Ok, you may not believe me but I'm going to tell you anyway. This machine is AMAZING.

It has surgical stainless steel blades. They are flat, not sharp on the edges. That means they don't cut thru the food like a blender. It EXPLODES food when the blades hit it. 

The 2 controls are all you need. One of them should be a toggle switch that is marked up for forward and down for reverse. Now, here's the part you will have trouble believing. You can have it running forward and then hit the switch to instantly reverse it. It has so much power that it will jerk the whole machine just a bit sideways when you reverse it. It does not hurt the machine. It's made to be used that way. You see there are no gears in it to be damaged. It runs on some kind of electrical impulse. You can turn it on forward and leave it to run. When you use reverse it is spring loaded to turn off when you let go of the switch. Sometimes when I use forward/reverse a lot very fast, the machine will overheat and the reset button will pop out. As soon as it cools down a bit, you can push the reset button in and go again. I've done this to mine several times and it still works great. No damage as far as I can tell.

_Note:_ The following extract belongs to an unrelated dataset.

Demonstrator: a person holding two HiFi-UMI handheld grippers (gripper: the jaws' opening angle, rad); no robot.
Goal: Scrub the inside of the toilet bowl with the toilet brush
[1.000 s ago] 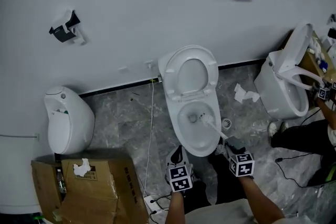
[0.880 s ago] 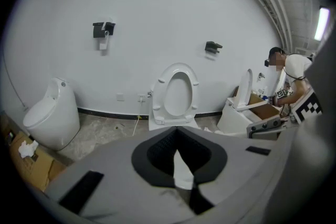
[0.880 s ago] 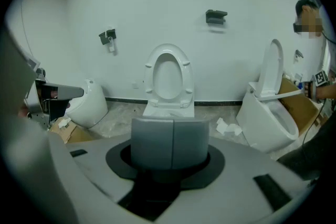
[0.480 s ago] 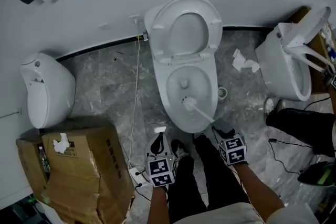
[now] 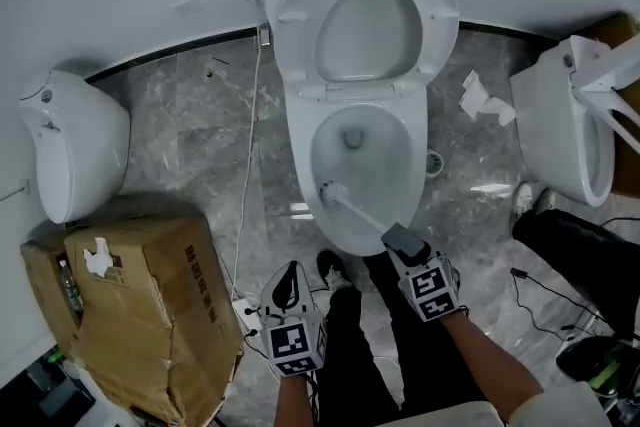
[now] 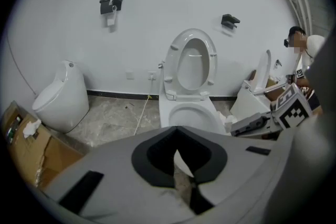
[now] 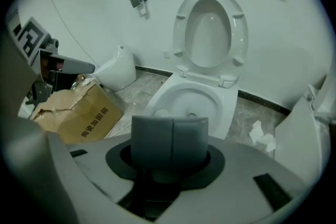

The other knob should have 3 settings: low med & high. You really need a book as it's full of recipes that tell you which setting to use on different foods. 

Here's a couple recipes for you to try.

*Raw Vegetable Hot Soup*

4 c. hot water
1 carrot
1 stalk celery with leaves
2 or 3 green onions with tops and roots too, if you wish
5 bouillon cubes
3 Tbsp. tomato paste

Pour hot water into container. Clamp the dome led on. Turn to high speed, lift lever up to on position. While machine is running add carrot, celery, onions, bouillon cubes and tomaot paste through the dome, sample through the spigot. Season to taste. 


*Vanilla Ice Cream*

1 1/2 c. half & half or cream
2/3 c. sugar
1 Tbsp vanilla extract (or 5-7 heaping teaspoons imitation brandy flavoring)
4 c. frozen half & half cubes (for fewer calories, substitute non-dairy creamer frozen into cubes.)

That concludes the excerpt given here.